**What the task asks:**
Having located "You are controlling" in the listing below, write out its line and every following line exactly, last line included, without the pictures.

**Information supplied:**
◇ ◇ ◇ ◇

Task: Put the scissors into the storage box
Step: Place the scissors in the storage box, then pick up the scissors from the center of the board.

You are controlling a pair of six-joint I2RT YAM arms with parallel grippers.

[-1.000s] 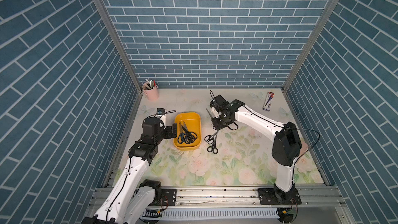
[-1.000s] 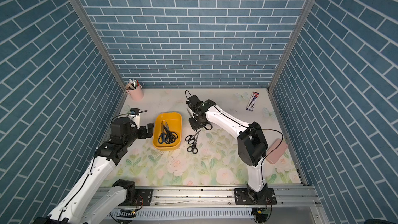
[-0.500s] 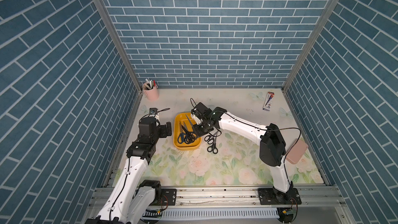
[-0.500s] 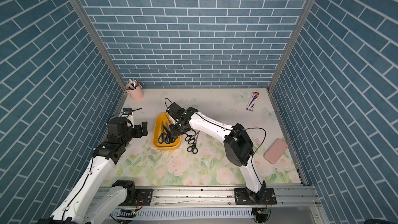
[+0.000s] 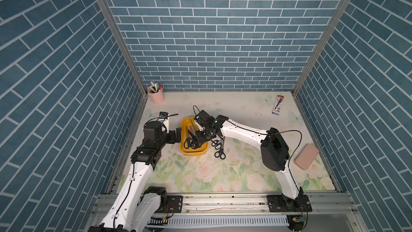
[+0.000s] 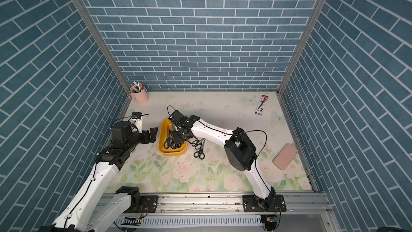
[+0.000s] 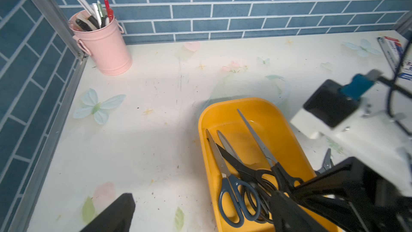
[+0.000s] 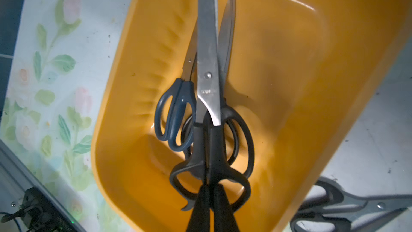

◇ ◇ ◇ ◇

**Exercise answer:**
You are controlling a pair of six-joint I2RT YAM arms with parallel grippers.

[-1.000s] 
[-1.000s] 
[-0.500s] 
[-0.500s] 
[+0.000s] 
[+0.000s] 
[+0.000s] 
[+0.000s] 

What needed an answer now has one.